## WORK TO COMPLETE
Filter this listing down to the lines that contain the word "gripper", and copy them.

## STORED DATA
===============

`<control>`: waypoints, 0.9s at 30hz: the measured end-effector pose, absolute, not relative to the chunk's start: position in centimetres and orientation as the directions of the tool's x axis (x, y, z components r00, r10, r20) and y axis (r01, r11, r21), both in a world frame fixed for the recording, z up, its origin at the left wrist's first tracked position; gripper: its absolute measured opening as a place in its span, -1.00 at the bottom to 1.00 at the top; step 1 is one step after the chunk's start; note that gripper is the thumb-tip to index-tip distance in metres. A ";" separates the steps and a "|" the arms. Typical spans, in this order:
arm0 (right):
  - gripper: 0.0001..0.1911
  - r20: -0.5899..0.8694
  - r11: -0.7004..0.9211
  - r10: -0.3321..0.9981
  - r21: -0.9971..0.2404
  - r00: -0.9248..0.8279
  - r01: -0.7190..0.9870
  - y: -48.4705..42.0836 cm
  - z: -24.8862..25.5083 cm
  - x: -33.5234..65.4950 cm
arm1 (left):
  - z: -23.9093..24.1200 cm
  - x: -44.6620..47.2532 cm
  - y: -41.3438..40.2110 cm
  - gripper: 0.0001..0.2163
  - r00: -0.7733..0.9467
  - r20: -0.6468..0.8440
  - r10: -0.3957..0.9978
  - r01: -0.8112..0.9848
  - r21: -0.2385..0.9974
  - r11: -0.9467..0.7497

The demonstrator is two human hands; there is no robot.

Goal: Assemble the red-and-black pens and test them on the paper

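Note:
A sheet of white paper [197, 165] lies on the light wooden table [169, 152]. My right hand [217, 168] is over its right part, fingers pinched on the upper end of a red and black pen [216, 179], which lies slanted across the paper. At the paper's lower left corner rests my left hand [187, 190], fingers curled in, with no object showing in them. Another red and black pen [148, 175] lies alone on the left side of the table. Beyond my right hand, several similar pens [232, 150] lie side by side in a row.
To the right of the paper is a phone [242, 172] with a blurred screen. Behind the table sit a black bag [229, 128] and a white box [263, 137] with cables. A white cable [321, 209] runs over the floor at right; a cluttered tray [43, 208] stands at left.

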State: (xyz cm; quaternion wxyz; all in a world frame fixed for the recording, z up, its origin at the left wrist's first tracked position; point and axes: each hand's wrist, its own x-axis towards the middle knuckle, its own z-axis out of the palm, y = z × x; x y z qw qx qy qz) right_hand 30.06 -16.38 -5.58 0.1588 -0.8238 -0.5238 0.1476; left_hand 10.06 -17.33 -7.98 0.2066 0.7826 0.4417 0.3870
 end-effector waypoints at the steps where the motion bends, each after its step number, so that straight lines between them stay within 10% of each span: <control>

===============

## EXPECTED ANSWER
`<control>`: waypoints, 0.9s at 30hz: the measured end-effector pose, absolute, not relative to the chunk's start: position in centimetres and orientation as the directions of the tool's x axis (x, y, z components r00, r10, r20) and y axis (r01, r11, r21), both in a world frame fixed for the recording, z up, its origin at the left wrist's first tracked position; gripper: its absolute measured opening as a place in its span, -1.00 at the bottom to 1.00 at the top; step 1 is one step after the chunk's start; note that gripper is the thumb-tip to index-tip distance in metres. A ";" separates the steps and a "|" the arms. Typical spans, in this order:
  - gripper: 0.0001..0.1911
  - gripper: 0.0001..0.2163

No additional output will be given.